**PROBLEM REQUIREMENTS**
Word for word, restate the lines of the data from the first through the one containing "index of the", and nothing else.

[SOURCE MATERIAL Boundary: Start]

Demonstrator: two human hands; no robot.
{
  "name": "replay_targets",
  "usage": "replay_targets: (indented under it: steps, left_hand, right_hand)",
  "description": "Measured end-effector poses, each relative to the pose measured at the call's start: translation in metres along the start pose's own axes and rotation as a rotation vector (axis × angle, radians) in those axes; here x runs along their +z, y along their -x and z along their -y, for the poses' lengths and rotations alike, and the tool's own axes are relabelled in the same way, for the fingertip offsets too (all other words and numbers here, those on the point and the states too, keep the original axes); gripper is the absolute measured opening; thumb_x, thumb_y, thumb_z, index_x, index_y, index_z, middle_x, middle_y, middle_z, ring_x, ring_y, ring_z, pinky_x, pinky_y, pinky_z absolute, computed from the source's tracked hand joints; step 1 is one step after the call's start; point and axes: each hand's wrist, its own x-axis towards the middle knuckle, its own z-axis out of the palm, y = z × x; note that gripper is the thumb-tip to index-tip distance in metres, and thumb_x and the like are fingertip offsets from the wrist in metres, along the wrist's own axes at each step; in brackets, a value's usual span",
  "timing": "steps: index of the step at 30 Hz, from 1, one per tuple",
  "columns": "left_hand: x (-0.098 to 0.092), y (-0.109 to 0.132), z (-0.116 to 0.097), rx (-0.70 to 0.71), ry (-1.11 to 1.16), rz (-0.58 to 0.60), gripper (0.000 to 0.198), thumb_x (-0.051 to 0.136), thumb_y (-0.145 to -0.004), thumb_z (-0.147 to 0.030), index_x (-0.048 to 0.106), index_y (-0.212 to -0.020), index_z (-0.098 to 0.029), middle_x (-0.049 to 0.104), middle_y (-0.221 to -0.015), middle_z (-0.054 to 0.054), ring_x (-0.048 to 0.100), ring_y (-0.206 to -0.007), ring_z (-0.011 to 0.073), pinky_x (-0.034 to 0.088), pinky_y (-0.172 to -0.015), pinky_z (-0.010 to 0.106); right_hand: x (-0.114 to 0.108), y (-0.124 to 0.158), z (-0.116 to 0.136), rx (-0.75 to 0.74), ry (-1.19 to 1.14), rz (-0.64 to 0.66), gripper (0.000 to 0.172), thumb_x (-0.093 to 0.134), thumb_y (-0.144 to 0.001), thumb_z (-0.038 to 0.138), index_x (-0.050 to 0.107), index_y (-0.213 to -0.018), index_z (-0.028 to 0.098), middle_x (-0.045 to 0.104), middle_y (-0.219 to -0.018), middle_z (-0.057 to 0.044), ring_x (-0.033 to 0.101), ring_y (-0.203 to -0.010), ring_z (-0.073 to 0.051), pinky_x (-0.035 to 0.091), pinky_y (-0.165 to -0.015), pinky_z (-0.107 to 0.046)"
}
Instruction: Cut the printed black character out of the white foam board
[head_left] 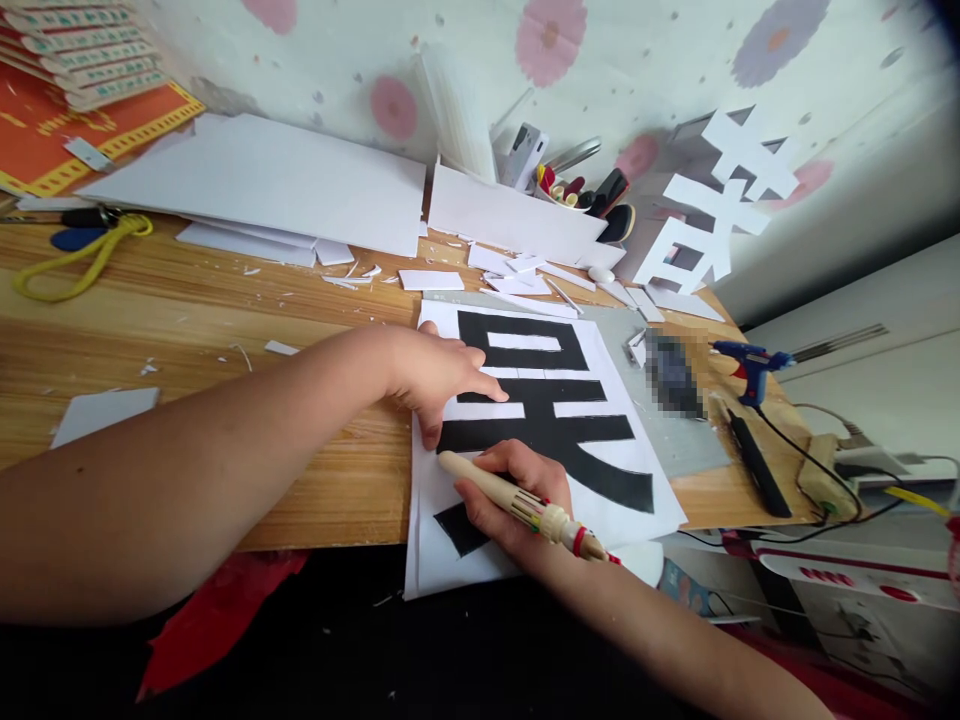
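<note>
A white sheet (431,570) bearing a big black Chinese character (615,480) lies at the table's front edge and overhangs it. My left hand (446,372) presses on the sheet's left side, its fingers spread across the black strokes. In my right hand (517,480) is a thick cream multicolor pen (499,488) with coloured sliders. The pen's pale rounded end points left, close to the lower edge of a black stroke and near my left thumb. My right palm covers part of the character's lower strokes.
A grey cutting mat (697,450) lies beneath the sheet. To the right are a blue glue gun (754,368) with its cord and a black knife-like tool (757,465). White foam-board characters (690,245) stand behind, near board scraps (431,280), a large board (300,180) and a yellow lanyard (82,285).
</note>
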Motion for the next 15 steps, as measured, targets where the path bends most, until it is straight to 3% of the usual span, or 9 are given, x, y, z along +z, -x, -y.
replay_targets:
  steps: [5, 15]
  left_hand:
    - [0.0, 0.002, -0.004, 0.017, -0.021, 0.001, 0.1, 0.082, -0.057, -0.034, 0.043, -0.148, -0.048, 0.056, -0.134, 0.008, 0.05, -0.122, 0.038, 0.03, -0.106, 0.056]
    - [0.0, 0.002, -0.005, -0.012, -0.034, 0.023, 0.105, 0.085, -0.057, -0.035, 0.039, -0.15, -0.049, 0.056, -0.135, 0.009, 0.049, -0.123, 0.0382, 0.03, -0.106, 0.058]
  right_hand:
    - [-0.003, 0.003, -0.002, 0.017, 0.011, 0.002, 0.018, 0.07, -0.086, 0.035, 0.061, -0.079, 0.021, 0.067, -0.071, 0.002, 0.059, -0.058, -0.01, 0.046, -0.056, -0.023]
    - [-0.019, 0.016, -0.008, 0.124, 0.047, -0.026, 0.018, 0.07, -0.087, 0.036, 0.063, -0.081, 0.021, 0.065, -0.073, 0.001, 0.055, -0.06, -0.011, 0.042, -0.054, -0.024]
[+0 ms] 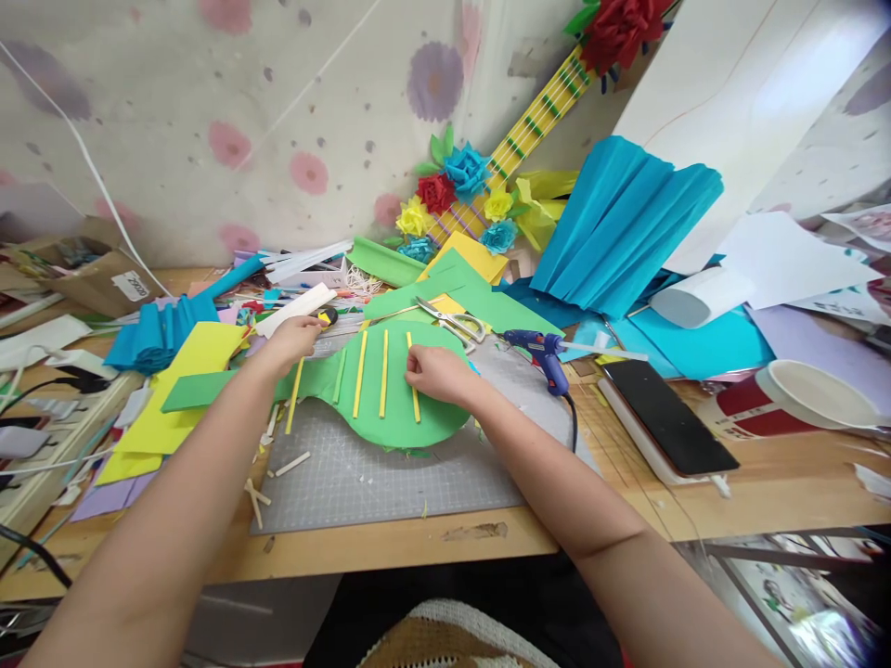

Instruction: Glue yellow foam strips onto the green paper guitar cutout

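Observation:
A green guitar-shaped paper cutout [390, 434] lies on a grey cutting mat [348, 501], its neck pointing left. Several narrow yellow strips cross its body. My right hand [438, 376] rests over the body, fingers curled and pinched at the rightmost yellow strip [416, 406]. Above the neck is my left hand [296, 341], its fingers drawn together beside a small black-and-yellow object [329, 316]; whatever they hold is hidden. Another yellow strip [294, 397] lies across the neck below that hand. Scissors [452, 320] sit just beyond the body.
To the right are a blue glue gun [539, 353] with a glue stick, a phone [668, 417] and a paper cup [800, 399]. A yellow paper guitar with flowers [480, 186] leans on the wall. Coloured paper, a cardboard box [97, 278] and a power strip [62, 455] crowd the left.

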`<state>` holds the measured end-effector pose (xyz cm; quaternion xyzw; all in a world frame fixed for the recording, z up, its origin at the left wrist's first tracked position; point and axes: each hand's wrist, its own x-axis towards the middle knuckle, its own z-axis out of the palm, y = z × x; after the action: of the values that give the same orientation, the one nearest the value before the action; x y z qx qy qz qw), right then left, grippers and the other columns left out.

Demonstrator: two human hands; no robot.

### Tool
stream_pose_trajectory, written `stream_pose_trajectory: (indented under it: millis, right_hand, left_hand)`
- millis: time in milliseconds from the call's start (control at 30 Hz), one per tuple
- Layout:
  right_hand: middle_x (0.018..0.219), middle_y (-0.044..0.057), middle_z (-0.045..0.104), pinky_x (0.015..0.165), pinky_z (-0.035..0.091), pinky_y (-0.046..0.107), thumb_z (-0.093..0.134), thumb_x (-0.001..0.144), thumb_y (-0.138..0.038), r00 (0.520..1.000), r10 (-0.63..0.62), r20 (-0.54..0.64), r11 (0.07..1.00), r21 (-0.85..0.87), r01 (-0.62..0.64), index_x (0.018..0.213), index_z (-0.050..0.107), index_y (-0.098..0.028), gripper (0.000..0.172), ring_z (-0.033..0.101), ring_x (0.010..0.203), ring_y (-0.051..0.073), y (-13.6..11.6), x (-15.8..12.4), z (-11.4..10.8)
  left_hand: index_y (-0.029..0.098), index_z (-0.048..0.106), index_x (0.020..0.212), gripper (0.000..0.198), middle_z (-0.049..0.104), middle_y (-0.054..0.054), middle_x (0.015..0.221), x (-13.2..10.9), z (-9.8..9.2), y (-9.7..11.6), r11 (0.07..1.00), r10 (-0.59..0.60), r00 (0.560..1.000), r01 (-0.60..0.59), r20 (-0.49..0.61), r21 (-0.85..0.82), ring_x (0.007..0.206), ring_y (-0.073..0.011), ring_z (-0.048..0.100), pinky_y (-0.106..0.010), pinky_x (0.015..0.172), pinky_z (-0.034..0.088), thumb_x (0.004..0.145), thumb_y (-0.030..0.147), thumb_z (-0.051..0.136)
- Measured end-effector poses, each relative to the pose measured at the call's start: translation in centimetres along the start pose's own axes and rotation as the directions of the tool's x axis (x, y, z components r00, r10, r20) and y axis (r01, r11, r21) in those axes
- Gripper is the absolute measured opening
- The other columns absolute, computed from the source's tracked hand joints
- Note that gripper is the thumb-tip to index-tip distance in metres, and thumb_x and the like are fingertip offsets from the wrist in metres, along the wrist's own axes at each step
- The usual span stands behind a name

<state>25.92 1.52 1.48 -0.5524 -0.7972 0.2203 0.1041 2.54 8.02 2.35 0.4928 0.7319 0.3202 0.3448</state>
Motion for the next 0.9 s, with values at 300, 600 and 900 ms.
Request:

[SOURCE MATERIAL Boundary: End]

**ANSWER TO THIS TASK**
Demonstrator: two human hands; no robot.
{
  "name": "replay_targets",
  "usage": "replay_targets: (indented under it: steps, left_hand, right_hand)",
  "description": "Measured end-effector poses, each relative to the pose measured at the call's start: translation in metres along the start pose's own axes and rotation as a rotation vector (axis × angle, radians) in those axes; here x runs along their +z, y along their -x and z along their -y, for the poses' lengths and rotations alike, and the tool's own axes are relabelled in the same way, for the fingertip offsets too (all other words and numbers here, those on the point and the states too, keep the original axes); gripper is the absolute measured opening; thumb_x, thumb_y, thumb_z, index_x, index_y, index_z, middle_x, middle_y, middle_z, ring_x, ring_y, ring_z, pinky_x, pinky_y, pinky_z absolute, computed from the source's tracked hand joints; step 1 is one step after the call's start; point and axes: each hand's wrist, its own x-axis towards the middle knuckle, its own z-axis out of the palm, y = z × x; note that gripper is the thumb-tip to index-tip distance in metres, and thumb_x and the like are fingertip offsets from the wrist in metres, along the wrist's own axes at each step; in brackets, a value's usual span",
  "timing": "steps: index of the step at 30 Hz, from 1, one per tuple",

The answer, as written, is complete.